The quarterly volunteer newspaper came out and in it was a rather interesting article about being back in the western world. The author wrote about visiting Italy and simply noticing all the appalling behavior that it took us months to get in the habit of over here. Here, the manners are different, and if we didn't lose a few that Mom taught us, we wouldn't have gotten very far. Back home, it's going to be an uphill battle to remember them. After reading her article, which shows just a few breaches, I could definitely add more to the list, from what I noticed and what Kelly pointed out to me in Prague.
I her article, Amie noticed her atrocious table manners, which I share. I also hover over my plate now, shoveling it all in with a spoon like there will never be food again. Not to mention that sharing plates not only does not bother me, but I expect to eat from the same plate as others. I am also not as concerned about washing the dishes with soap as I once was. Given a choice, I'll do it, but I don't feel grossed out if someone just uses hot water. However, I will be highly offended if someone sets a drink in front of me instead of handing it to me or flips the bread upside down. Were they raised in a barn?
The second biggie was public transportation. In Uzbekistan, if you don't start pushing old ladies out of your way, you might as well walk because otherwise you'll never get anywhere. People are vicious (especially the old ones) and will use anything it takes to get in a bus, shuttle or metro car first. It took me two and a half months to start pushing people out of my way and unfortunately now, I'm a pro. In Prague, where people tend to wait in line, say please and thank you, etc., I was out of control. I didn't have to worry about being the Ugly American, because I was the Ugly Russian.
There are some manners that I think are better than the ones in America. Taking off your shoes before entering a house seems much more civilized to me. Since 70% of household dirt is tracked in from outside, it's also a cleaner habit. In addition, Uzbekistan could teach Americans a thing or two about being hospitable. I've never felt more welcome in anyone's house than I have here. Of course, the rub is that no one in America would want to invite me over anyway until I clean up my act a bit in other areas.
I went to this site today where I learned of an article about why French people are slimmer than Americans. The secret? They eat healthier foods and smaller portion sizes. Big surprise.
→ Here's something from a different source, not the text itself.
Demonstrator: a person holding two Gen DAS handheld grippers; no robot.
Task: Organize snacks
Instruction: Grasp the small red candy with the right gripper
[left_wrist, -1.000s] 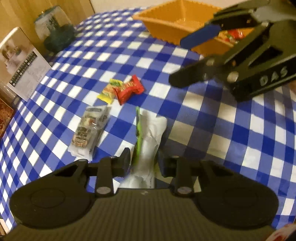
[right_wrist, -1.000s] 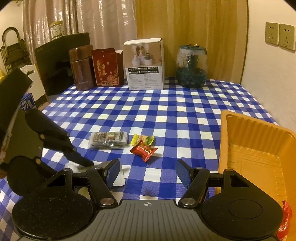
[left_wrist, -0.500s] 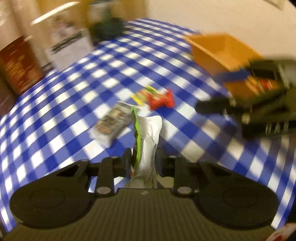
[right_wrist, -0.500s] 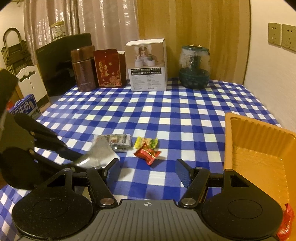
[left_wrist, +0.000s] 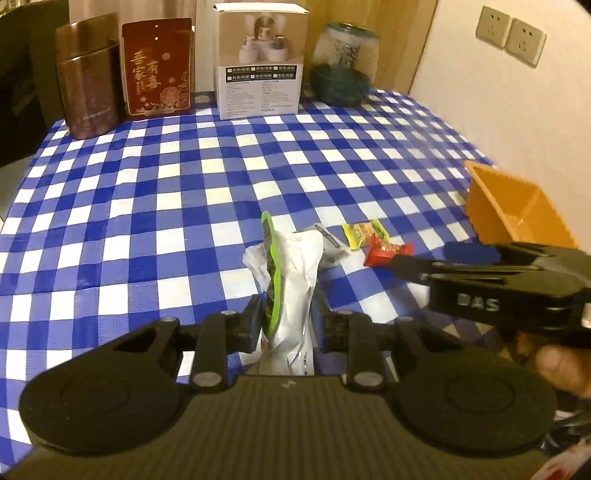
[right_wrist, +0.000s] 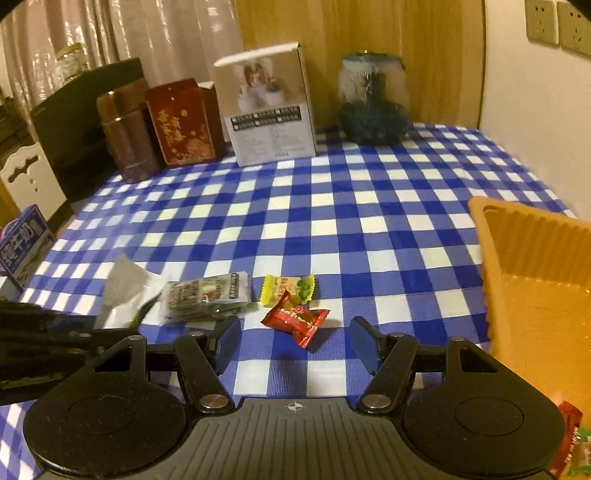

I heard from some people who had just come back from America that after a study came out about carbohydrates also making people fat, grocery stores came out with whole aisles of nothing but low-carb foods. When I left, it was whole aisles of low-fat food. For a people that pride themselves so much on honesty, Americans sure like to cheat when they can. They want their 3,000 calories a day and to stay fit too. Whenever I catch students (or teachers I work with) cheating or when I get hit up for bribes, I try to explain that in America, we always try to do the honest thing. Except when it comes to our Snackwells. In that case, we will do anything to keep our junk food.
Oh, three posts in two days... nice.
In the two years I've been here, I've read four real-life adventure books about average people who have done amazing, cool things. These books weren't "I was in a car accident and my dog saved me" type stories because that's not an adventure anyone has a choice in. These people chose to do something outrageous for some time. One woman worked in Antarctica for three months, another worked minimum-wage jobs to test the idea of a "living wage" out. The men hitchiked: one across America without money and one around Ireland with a fridge.
These stories are very inspiring. Before I came into the Peace Corps, and in the first few weeks I lived in Uzbekistan, I used to think I would be on this great adventure. Now it just seems like the same old thing every day. In the past, I have occasionally felt myself drowning in ennui. I wish that I could do something so exciting and unique. But then, could adventure be in the eye of the beholder? In the middle of their travels, didn't these people also think time and time again, "Why am I doing this?!?" I know I do. In that case, what does this say for people in general? If even adventurers don't feel like what they're doing is compelling while they're doing it, could everyone be on an adventure and just not know it?